18) Kaeden Kent: The son of Jeff Kent brings a solid college resume and a patient approach, but his first pro look was a reminder that there’s a difference between college pitching and life in High-A. The ingredients are still interesting: left-handed bat, some pop, walks, and defensive versatility. If he settles in and the contact quality shows up, he could become one of those “boring until he isn’t” infielders who contributes across multiple categories.
19) Kyle Carr: Kyle Carr is the type of pitcher who won’t headline prospect lists but keeps surviving levels because he knows how to get outs. He’s a command/mix lefty who profiles as a durable back-end starter. The strikeouts likely won’t carry fantasy squads, but deep-league managers should remember the name in case he finds himself in a run of spot starts due to injuries. Useful arms like this tend to appear when you least want to scramble.

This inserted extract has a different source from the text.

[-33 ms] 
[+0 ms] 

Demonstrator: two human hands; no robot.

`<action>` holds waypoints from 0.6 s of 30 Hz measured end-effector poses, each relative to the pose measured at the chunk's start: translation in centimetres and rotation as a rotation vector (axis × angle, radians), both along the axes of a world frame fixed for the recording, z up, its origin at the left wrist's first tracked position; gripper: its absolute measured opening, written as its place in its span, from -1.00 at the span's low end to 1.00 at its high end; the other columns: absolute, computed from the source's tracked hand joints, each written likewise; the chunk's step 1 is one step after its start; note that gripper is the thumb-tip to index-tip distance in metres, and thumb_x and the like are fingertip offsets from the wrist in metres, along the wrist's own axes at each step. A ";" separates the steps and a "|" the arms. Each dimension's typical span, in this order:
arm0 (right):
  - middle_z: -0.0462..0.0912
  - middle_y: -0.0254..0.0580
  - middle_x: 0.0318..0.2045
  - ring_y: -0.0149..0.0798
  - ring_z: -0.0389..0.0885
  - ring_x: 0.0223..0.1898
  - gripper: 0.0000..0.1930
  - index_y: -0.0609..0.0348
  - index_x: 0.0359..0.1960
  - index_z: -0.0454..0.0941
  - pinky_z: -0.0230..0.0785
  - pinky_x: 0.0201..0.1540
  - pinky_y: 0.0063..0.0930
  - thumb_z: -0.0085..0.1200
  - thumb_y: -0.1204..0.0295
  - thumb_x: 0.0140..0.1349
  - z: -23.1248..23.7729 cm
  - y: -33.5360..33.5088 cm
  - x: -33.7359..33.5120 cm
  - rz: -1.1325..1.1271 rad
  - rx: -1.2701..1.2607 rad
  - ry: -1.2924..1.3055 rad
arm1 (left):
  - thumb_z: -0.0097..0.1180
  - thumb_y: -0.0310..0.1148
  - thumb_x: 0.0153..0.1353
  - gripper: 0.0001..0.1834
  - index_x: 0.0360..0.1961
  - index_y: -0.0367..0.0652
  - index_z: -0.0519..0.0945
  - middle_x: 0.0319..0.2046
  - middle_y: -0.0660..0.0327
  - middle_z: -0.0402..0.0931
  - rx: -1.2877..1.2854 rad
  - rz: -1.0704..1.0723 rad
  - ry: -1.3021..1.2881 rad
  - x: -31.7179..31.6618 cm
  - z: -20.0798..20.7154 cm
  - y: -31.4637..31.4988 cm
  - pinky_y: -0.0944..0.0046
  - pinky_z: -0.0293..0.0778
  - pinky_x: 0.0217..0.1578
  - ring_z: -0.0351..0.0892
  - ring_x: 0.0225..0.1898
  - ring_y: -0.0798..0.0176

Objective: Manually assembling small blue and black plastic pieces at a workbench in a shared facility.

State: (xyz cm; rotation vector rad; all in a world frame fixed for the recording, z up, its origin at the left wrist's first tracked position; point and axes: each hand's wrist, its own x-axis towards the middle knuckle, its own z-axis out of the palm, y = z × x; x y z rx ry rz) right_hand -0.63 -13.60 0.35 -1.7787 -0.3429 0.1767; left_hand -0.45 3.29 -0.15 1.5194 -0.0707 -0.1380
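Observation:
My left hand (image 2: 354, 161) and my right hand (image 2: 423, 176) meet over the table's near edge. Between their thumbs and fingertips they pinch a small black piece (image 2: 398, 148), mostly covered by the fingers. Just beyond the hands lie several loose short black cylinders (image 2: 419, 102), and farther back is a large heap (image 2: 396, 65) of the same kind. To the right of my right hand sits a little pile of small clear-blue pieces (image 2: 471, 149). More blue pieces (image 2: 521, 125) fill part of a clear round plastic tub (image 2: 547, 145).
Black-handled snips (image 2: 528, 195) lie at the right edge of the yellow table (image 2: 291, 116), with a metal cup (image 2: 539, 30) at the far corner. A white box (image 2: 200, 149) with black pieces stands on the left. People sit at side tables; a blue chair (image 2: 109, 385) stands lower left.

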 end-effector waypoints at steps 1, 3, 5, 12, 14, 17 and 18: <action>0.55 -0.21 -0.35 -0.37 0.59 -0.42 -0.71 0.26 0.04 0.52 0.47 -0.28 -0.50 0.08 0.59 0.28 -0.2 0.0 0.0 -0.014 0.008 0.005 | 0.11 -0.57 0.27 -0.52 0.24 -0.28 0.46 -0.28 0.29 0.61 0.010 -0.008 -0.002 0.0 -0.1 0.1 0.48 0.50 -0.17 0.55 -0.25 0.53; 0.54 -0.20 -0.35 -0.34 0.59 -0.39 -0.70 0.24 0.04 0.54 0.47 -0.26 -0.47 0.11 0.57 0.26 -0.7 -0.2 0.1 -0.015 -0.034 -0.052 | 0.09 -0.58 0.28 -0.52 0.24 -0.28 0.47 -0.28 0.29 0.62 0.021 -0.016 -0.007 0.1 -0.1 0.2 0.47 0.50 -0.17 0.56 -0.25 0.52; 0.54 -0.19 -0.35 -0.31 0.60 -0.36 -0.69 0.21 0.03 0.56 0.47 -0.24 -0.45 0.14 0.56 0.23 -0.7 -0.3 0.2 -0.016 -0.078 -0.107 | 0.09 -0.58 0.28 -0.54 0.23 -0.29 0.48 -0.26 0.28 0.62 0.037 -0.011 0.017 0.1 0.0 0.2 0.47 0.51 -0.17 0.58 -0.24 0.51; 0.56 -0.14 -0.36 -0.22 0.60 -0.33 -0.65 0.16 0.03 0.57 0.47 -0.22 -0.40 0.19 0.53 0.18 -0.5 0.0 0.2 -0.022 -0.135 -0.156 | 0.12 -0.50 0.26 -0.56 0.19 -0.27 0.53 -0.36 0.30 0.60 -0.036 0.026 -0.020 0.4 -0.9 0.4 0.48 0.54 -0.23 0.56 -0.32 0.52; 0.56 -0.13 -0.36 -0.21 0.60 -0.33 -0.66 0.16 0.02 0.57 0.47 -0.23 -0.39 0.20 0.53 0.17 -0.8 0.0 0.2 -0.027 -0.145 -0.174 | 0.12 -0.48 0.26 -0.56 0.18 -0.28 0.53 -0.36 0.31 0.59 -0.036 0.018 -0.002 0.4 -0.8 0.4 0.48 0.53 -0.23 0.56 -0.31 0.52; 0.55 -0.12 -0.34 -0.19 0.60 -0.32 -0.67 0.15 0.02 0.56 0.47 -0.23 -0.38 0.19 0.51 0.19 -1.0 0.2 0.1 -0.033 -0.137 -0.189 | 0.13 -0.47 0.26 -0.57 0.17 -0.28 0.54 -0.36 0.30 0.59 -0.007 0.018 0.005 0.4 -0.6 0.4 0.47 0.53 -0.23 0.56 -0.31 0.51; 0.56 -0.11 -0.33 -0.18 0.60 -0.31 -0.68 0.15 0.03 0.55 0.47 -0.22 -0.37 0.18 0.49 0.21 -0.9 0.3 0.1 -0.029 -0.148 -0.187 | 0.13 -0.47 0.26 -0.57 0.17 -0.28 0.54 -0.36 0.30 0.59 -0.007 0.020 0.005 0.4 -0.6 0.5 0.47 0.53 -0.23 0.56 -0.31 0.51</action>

20) Henry Lalane: Lalane is a “health decides everything” name. He flashed real raw stuff before a shoulder issue wiped out a chunk of his 2025 and reportedly dragged the velocity down when he returned. If the velo bounces back after a full offseason, he’s right back in the breakout conversation, because lefties with a good changeup can chew through the lower minors. If it doesn’t, the profile gets hard to hold. Keep him on the watch list and track the radar gun early in 2026.